- _HOW TO COMPLETE THIS TASK_
Set down the listing below again, exactly as written.

- _MATERIAL PROVIDED_
________
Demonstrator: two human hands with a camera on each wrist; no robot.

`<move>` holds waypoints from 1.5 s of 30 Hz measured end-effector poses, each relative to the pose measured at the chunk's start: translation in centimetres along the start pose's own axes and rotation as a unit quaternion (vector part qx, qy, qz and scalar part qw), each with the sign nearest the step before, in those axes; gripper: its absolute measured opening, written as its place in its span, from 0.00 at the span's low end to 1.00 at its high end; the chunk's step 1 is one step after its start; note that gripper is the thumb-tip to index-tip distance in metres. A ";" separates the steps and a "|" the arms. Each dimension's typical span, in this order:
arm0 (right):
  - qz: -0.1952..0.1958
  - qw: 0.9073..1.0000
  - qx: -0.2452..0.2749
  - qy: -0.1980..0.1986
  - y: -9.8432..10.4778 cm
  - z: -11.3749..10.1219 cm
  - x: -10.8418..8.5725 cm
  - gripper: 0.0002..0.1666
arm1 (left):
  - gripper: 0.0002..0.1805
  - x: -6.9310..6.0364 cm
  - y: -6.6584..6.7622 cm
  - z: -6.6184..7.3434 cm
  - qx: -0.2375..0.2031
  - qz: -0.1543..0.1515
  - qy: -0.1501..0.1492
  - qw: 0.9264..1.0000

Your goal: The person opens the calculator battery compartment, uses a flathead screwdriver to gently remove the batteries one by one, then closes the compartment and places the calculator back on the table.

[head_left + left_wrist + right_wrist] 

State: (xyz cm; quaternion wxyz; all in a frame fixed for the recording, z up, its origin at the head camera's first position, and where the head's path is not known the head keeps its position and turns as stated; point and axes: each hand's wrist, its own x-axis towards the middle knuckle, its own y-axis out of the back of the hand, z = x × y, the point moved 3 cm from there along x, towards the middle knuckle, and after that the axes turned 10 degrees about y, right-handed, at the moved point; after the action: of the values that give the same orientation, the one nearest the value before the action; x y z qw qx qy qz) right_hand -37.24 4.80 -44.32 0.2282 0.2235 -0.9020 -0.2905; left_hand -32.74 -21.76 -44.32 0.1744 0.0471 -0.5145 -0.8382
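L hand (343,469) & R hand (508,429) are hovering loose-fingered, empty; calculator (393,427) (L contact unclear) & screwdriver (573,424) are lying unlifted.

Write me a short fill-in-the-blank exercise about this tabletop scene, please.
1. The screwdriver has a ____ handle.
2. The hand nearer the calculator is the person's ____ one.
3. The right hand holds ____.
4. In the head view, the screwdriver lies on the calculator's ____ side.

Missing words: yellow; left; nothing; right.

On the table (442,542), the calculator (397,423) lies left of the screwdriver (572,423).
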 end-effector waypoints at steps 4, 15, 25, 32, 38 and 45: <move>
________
- _REPLY TO THE EXERCISE_
Demonstrator: two human hands with a camera on each wrist; no robot.

`<move>` holds waypoints from 1.5 s of 30 Hz measured end-effector poses, each relative to the pose measured at the chunk's start: translation in centimetres along the start pose's own axes and rotation as a unit quaternion (vector part qx, qy, qz and scalar part qw), each with the sign nearest the step before, in those axes; gripper: its absolute measured opening, written as its place in its span, from 0.00 at the span's low end to 1.00 at its high end; the chunk's step 1 is one step after its start; note that gripper is the thumb-tip to index-tip distance in metres. A ";" separates the steps and a "|" the arms. Each dimension's typical span, in this order:
arm0 (right):
  - qz: -0.1952..0.1958
  - qw: 0.9073..1.0000
  - qx: -0.2452..0.2749
  - qy: -0.1980..0.1986
  - y: -9.8432..10.4778 cm
  - z: -11.3749..10.1219 cm
  - x: -10.8418..8.5725 cm
  - gripper: 0.0002..0.1666
arm1 (left):
  - gripper: 0.0002..0.1805
  - x: -6.9310..6.0364 cm
  - y: -6.6584..6.7622 cm
  - z: -6.6184..7.3434 cm
  - qx: -0.2375..0.2031
  - qz: -0.1543..0.1515
  - qy: -0.1501..0.1492
  - qw: 0.9264..1.0000

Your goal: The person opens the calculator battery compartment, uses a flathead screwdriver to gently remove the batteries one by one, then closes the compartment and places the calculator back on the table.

[head_left + left_wrist + right_wrist] 

State: (xyz cm; quaternion wxyz; all in a frame fixed for the recording, z up, its origin at the head camera's first position, and where the head's path is not known the head keeps its position and turns as stated; point and axes: each hand's wrist, its own x-axis towards the middle knuckle, its own y-axis out of the back of the hand, z = x × y, the point moved 3 cm from there along x, towards the middle knuckle, and after that the axes turned 10 degrees about y, right-handed, at the moved point; after the action: of the values that give the same orientation, the one nearest the value before the action; x y z qw qx qy qz) right_hand -37.24 4.80 -44.32 0.2282 0.2235 -0.9020 -0.2905; left_hand -32.74 -21.76 -44.32 0.1744 0.0471 -0.5145 -0.8382
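L hand (343,469) & R hand (508,429) are hovering loose-fingered, empty; calculator (393,427) (L contact unclear) & screwdriver (573,424) are lying unlifted.

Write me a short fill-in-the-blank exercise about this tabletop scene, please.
1. The screwdriver has a ____ handle.
2. The hand nearer the calculator is the person's ____ one.
3. The right hand holds ____.
4. In the head view, the screwdriver lies on the calculator's ____ side.

Missing words: yellow; left; nothing; right.

On the table (442,542), the calculator (397,423) lies left of the screwdriver (572,423).
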 end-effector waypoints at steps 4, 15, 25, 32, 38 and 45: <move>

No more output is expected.